> EXERCISE DATA:
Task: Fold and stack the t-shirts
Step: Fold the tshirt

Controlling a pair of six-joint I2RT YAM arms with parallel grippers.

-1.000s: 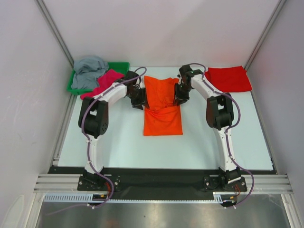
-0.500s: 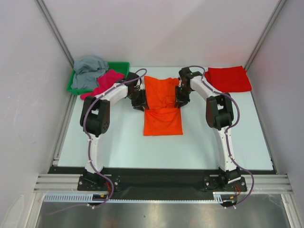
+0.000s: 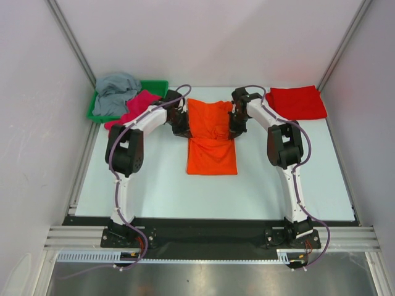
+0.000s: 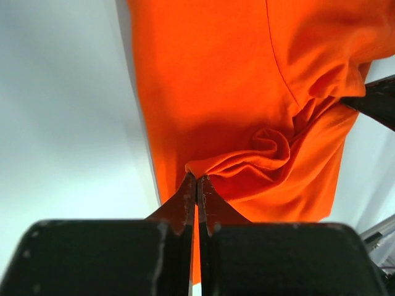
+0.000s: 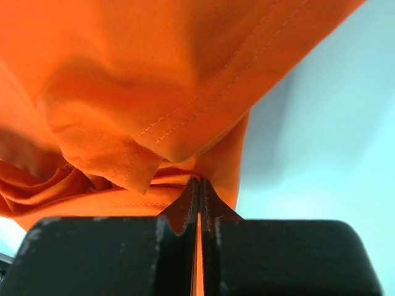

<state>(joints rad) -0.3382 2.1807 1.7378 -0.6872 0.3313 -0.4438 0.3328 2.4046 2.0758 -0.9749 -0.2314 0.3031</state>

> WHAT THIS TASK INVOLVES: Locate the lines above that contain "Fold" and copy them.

> RESPONSE:
Task: Fold and stack the t-shirts
Step: Fold the tshirt

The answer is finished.